Kedua, pada tahun 1969 dibentuknya Badan Koordinasi Survei dan Pemetaan Nasional (Bakosurtanal) dan dimulainya program penyatuan system referensi. Tujuannya adalah membangun system informasi geografis yang integrative di Indonesia. Pada masa ini telah berkembang teknologi penentuan posisi dengan sateli, yaitu Sistem Satelit Doppler dari US Navy Navigation Satellite System (NNSS) dan meninggalkan system triangulasi. Bakosurtanal memilih satu titik triangulasi di Padang sebagai titik awal system dan dinamakan Datum Padang, yang kemudian disebut Datum Indonesia 1974 (Indonesian Datm 1974 atau ID-74). Dalam ID-74 menggunakan ellipsoid Bessel 1841 yang diadopsi secara internasional pada waktu itu, yaitu GRS 1967.

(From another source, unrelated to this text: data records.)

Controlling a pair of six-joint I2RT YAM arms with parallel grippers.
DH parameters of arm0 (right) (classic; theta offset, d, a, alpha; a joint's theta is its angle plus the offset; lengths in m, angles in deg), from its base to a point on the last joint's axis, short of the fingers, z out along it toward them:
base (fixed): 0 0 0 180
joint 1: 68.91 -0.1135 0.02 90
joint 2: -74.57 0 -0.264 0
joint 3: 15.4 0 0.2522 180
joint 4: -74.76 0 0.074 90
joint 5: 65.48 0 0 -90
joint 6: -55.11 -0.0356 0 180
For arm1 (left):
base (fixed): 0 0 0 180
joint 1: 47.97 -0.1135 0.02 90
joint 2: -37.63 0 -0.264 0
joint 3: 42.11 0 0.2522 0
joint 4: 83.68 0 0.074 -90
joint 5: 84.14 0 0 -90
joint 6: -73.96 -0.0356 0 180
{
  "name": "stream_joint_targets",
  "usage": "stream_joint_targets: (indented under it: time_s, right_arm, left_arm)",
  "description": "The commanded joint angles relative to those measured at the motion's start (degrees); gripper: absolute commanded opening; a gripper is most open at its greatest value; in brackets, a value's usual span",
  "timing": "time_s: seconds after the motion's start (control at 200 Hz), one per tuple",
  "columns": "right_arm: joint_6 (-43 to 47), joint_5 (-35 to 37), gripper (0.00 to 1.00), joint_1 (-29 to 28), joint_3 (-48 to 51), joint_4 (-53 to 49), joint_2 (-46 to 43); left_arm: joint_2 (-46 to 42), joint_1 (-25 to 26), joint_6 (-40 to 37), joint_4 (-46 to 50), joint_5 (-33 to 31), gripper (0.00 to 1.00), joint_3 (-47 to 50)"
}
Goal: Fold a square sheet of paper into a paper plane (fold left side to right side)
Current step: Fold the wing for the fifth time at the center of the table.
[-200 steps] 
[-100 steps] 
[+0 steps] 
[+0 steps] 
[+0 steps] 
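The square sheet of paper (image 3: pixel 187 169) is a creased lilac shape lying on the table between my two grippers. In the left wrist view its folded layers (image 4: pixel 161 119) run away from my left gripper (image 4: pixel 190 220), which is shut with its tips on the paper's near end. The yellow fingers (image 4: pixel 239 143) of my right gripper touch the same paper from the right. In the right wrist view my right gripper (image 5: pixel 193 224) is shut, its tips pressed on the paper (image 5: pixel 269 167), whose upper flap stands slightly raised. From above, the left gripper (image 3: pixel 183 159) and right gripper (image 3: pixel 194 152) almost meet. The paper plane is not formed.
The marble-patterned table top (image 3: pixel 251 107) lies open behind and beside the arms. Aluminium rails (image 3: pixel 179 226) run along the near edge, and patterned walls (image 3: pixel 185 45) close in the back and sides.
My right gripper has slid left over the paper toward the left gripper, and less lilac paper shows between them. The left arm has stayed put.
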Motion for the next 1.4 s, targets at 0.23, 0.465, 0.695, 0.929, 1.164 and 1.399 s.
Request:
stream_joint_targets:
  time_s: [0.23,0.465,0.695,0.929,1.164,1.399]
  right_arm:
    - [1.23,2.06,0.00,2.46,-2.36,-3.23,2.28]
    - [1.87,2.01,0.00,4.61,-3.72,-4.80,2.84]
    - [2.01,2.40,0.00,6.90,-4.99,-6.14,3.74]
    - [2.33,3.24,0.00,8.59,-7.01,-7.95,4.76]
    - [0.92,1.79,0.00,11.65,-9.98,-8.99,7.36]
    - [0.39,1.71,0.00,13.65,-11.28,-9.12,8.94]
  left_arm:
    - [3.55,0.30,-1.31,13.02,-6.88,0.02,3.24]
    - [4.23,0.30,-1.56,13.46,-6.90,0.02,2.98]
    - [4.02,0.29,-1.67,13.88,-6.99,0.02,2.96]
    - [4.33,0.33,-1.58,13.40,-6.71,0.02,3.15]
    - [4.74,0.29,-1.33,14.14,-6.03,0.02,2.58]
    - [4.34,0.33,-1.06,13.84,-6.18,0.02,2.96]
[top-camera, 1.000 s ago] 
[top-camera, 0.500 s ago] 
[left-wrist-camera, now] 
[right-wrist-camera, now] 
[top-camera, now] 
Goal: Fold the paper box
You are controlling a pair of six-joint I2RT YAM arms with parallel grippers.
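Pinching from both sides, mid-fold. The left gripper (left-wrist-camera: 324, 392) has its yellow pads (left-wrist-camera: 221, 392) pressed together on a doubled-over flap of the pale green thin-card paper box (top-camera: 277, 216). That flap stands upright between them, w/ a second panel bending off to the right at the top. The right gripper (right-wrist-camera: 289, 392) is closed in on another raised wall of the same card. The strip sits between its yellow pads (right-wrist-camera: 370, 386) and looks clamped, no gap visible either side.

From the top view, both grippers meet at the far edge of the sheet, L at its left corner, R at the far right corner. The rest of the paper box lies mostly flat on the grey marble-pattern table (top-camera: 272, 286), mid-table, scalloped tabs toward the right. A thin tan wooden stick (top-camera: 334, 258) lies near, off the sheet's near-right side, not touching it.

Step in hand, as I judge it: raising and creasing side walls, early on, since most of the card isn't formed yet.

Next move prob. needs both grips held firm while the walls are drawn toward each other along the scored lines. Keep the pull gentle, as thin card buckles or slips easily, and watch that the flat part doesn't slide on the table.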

Ketiga, berkembang teknologi satelit GPS sehingga penentuan posisi lebih akurat setiap saat dan tempat. Agar peta sebelumnya tetap bisa digunakan, maka perlu mengubah datum yang digunakan dari ID-74 ke datum yang sesuai dengan system GPS. Datum ini dinamakan Datum Geodesi Nasional (DGN 1995) dengan ellipsoid yang digunakan WGS 1984.

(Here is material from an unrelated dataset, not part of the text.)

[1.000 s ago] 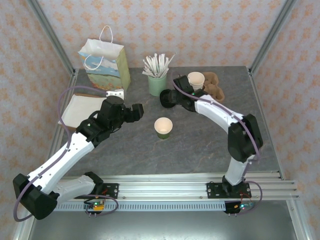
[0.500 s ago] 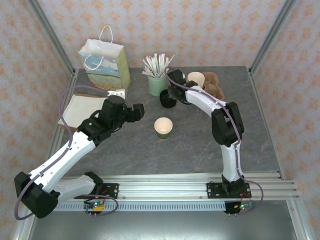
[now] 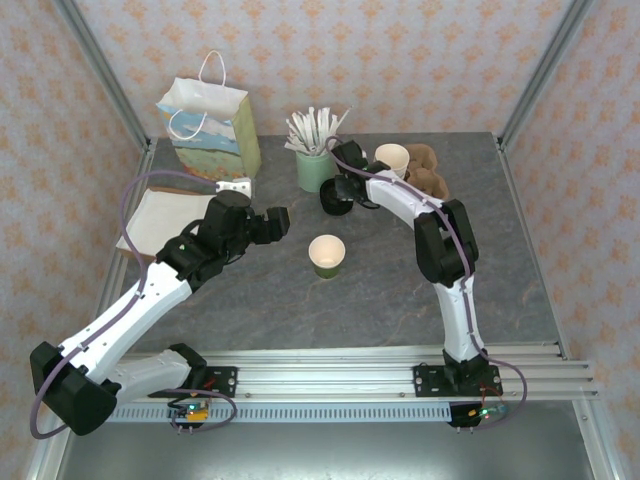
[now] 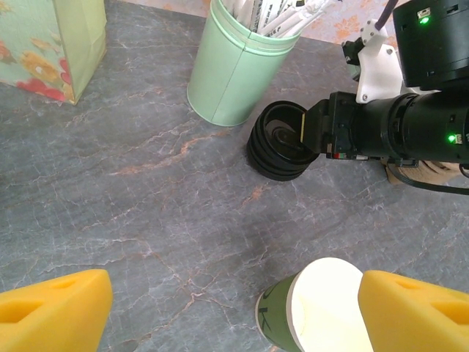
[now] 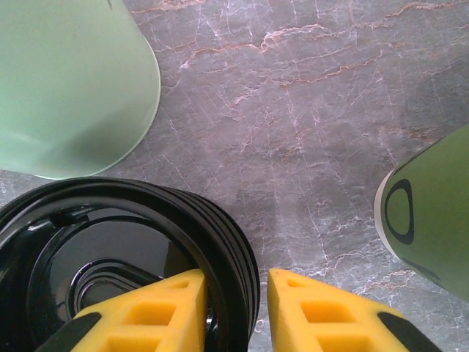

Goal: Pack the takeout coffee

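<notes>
The takeout coffee cup (image 3: 327,255), a small green paper cup with a cream inside, stands open-topped mid-table. My left gripper (image 3: 278,222) hovers just left of it, open; in the left wrist view (image 4: 234,312) the cup (image 4: 322,312) sits against the right fingertip. A stack of black lids (image 3: 335,201) lies behind it. My right gripper (image 5: 236,282) straddles the rim of the lid stack (image 5: 110,242), one finger inside and one outside, with a thin gap left on the outer side. The cup's wall (image 5: 432,213) is at that view's right edge.
A pale green mug of white sticks (image 3: 315,165) stands right behind the lids. A gift bag (image 3: 212,130) is at the back left, a white sheet (image 3: 160,220) beside it. Stacked lidless cups (image 3: 392,160) and a cardboard carrier (image 3: 430,172) are at the back right.
The right arm swung its elbow in and lowered the gripper onto the lid stack, its jaws narrowing around the rim. The left arm and the cup stayed still.
</notes>
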Controlling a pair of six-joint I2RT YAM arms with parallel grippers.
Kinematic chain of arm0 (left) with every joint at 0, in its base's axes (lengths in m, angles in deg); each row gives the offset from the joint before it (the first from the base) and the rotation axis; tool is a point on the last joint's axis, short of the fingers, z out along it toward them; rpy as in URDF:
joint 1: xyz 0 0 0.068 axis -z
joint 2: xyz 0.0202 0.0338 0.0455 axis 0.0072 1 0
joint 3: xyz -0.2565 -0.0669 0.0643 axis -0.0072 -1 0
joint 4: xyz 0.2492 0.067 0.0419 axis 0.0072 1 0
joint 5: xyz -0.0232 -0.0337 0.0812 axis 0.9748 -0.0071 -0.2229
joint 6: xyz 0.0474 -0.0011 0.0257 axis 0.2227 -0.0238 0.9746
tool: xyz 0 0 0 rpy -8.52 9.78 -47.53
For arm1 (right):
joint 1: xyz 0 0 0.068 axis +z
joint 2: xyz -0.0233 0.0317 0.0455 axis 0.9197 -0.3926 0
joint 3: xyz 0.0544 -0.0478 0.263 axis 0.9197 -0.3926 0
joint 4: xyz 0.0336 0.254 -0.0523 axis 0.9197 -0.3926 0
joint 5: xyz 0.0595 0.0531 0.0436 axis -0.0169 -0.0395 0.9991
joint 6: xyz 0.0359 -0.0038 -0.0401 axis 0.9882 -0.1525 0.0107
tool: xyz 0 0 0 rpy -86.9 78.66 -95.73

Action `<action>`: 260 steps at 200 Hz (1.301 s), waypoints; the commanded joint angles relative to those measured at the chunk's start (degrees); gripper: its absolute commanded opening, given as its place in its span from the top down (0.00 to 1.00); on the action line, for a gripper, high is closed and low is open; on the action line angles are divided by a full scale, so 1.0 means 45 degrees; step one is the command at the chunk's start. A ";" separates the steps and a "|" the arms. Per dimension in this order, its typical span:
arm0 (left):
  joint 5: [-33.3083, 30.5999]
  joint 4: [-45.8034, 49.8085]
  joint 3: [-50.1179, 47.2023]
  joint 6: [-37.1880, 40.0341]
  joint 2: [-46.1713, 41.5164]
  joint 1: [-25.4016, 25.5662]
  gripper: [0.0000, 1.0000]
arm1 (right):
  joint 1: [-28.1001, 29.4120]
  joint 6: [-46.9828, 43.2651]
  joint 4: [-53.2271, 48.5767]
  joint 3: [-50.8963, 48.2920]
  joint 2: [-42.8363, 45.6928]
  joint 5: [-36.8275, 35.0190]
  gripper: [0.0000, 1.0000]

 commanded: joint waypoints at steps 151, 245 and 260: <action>-0.0174 -0.0275 0.0246 0.0077 0.0134 0.0063 0.12 | -0.0054 -0.0550 -0.0960 0.0953 0.0228 -0.0351 0.83; -0.0155 -0.0333 0.0205 0.0044 0.0114 0.0050 0.12 | -0.0047 -0.0688 -0.1189 0.0927 0.0270 -0.0401 0.80; -0.0150 -0.0342 0.0193 0.0044 0.0109 0.0058 0.12 | -0.0049 -0.0737 -0.1255 0.1012 0.0222 -0.0410 0.79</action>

            Tahap selanjutnya setelah menentukan Datum Geodetik adalah menentukan teknik proyeksi yang digunakan. Ada berbagai macam teknik proyeksi yang bisa dibedakan berdasarkan bidang proyeksi, titik singgung, sifat asli yang dipertahankan, serta posisi sumbu proyeksinya.

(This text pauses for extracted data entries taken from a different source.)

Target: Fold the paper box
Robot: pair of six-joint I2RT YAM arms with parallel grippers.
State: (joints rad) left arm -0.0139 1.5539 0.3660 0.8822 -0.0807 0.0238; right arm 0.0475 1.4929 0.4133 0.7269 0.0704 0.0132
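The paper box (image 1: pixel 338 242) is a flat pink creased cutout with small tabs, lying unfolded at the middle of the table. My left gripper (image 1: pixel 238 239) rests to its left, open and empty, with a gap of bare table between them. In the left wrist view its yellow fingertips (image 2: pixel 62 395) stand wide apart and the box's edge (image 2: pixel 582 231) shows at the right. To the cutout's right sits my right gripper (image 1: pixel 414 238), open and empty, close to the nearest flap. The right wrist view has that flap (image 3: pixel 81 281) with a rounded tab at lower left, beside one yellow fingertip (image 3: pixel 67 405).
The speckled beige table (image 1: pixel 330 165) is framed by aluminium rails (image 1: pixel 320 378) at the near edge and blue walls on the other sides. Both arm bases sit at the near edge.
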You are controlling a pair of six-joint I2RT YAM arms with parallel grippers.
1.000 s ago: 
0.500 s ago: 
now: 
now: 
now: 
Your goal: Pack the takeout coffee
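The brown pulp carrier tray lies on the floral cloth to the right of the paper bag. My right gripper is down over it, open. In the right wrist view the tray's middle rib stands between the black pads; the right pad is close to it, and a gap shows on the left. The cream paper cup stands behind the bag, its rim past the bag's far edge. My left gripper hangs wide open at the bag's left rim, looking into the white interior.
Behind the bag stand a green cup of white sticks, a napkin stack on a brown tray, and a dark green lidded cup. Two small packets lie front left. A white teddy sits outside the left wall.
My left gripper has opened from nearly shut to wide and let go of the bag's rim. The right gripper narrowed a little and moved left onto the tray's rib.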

Sistem UTM dengan system koordinat WGS 84 sering digunakan pada pemetaan wilayah Indonesia. UTM menggunakan silinder yang membungkus ellipsoid dengan kedudukan sumbu silindernya tegak lurus sumbu tegak ellipsoid (sumbu perputaran bumi) sehingga garis singgung ellipsoid dan silinder merupakan garis yang berhimpit dengan garis bujur pada ellipsoid. Pada system proyeksi UTM didefinisikan posisi horizontal dua dimensi (x,y) menggunakan proyeksi silinder, transversal, dan conform yang memotong bumi pada dua meridian standart. Seluruh permukaan bumi dibagi atas 60 bagian yang disebut dengan UTM zone. Setiap zone dibatasi oleh dua meridian sebesar 6° dan memiliki meridian tengah sendiri. Setiap zone UTM memiliki system koordinat sendiri dengan titik nol pada perpotongan antara meridian sentralnya dengan ekuator. Untuk menghindari koordinat negative, meridian tengah diberi nilai awal absis (x) 500.000 meter. Untuk zone yang terletak dibagian selatan ekuator (LS), juga untuk menghindari koordinat negative ekuator diberi nilai awal ordinat (y) 10.000.000 meter. Sedangkan untuk zone yang terletak dibagian utara ekuator, ekuator tetap memiliki nilai ordinat 0 meter. Untuk wilayah Indonesia terbagi atas sembilan zone UTM, dimulai dari meridian 90° BT sampai dengan 144° BT dengan batas pararel (lintang) 11° LS hingga 6° LU. Dengan demikian wilayah Indonesia dimulai dari zone 46 (meridian sentral 93° BT) hingga zone 54 (meridian sentral 141° BT).